A Roberto Cava, ex direttore dell’Associazione commercianti, il compito di tracciare un quadro del commercio e del turismo. I settori sono legati. Alessandria ha bisogno di “trovare nuove calamite come i brand commerciali del passato sono stati elementi di richiamo”. E poi è necessario “decidere se il commercio è solo per la città oppure se deve alzare il livello della competizione verso altri centri”. In sostanza, l’attrazione deve agire su area vasta. Non più rinchiudersi nei confini comunali. Cosa serve? Uno strumento moderno come il Town centre management per creare le condizioni di un territorio che sia realmente attrattivo, accogliente, abitato.
E Palenzona?
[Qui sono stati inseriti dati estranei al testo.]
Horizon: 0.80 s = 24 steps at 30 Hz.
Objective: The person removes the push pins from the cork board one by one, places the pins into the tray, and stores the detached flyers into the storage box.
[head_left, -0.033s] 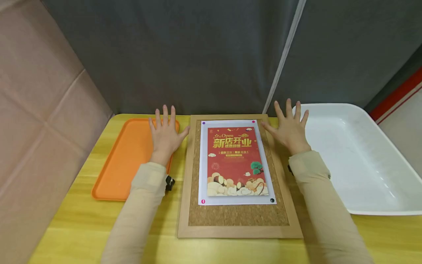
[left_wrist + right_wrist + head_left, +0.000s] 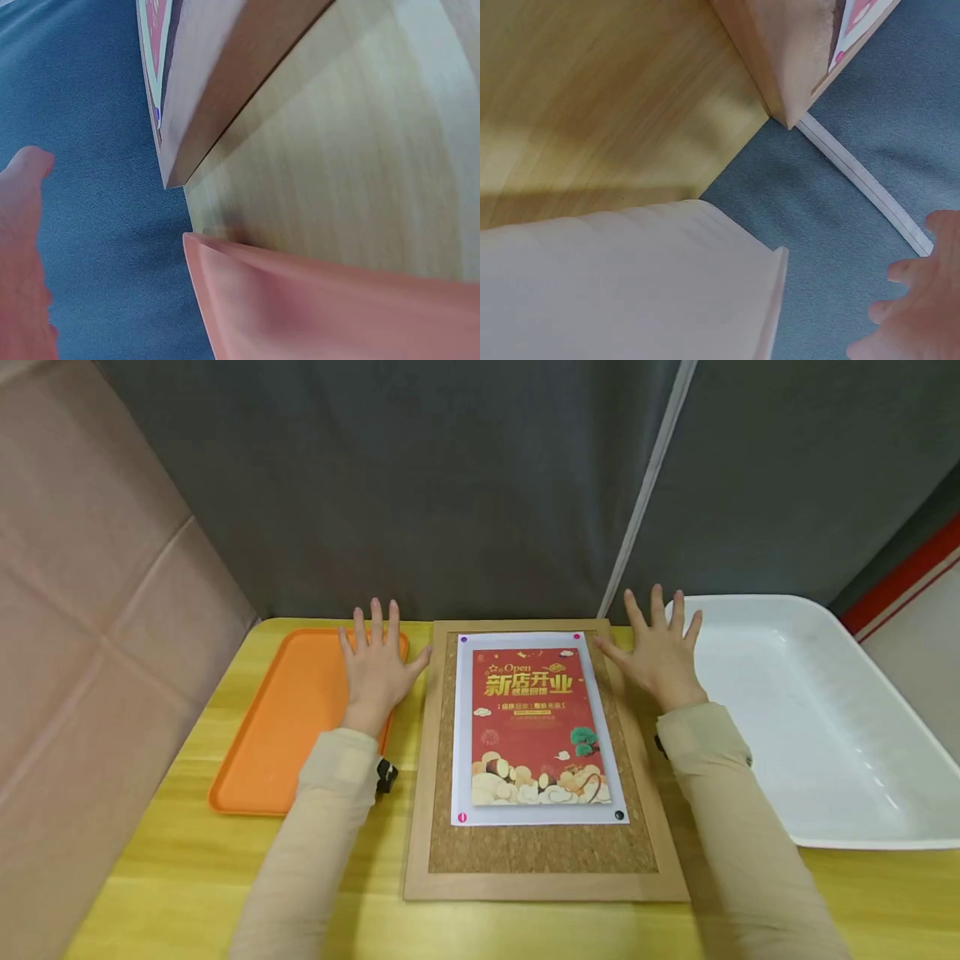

Raccomanda, consiglia, invita gli amministratori (e Rita Rossa per prima) ad andare da Matteo Renzi e da Graziano Delrio, rispettivamente presidente del Consiglio e ministro delle Infrastrutture e trasporti, dicendo che “se si vuole programmare il futuro, bisogna sapere cosa vuole fare l’Italia con i porti e i trasporti”. Poi per fare funzionare il territorio “ci vogliono i porti liguri e una governance di grandi operatori della logistica” e sono necessarie le alleanze con gli operatori che gestiscono le infrastrutture per orientare le cose, perché se non hai traffico non hai niente. Mi dispiace per Torino o Novara, ma la logistica deve passare da qui”. Ovviamente se ci sono le condizioni. E se la mobilità delle persone e delle merci passa “per una gestione integrata con le tecnologie e la interconnessione”. Quelle che la Slala di Palenzona aveva tentato di mettere in campo, ma che si sono perse con il cambio di passo della Fondazione ora guidata da Bruno Binasco e che è lontanissima anni luce da quella che ha rappresentato uno strumento della programmazione territoriale.
In chiusura, le riflessioni, sentite ed emozionate, di Simone Annaratone, consigliere comunale di Alessandria e capogruppo di ‘Al Centro’. Ha letto un intervento sognante e pieno di speranza. Ma il mondo, fuori, è un po’ diverso.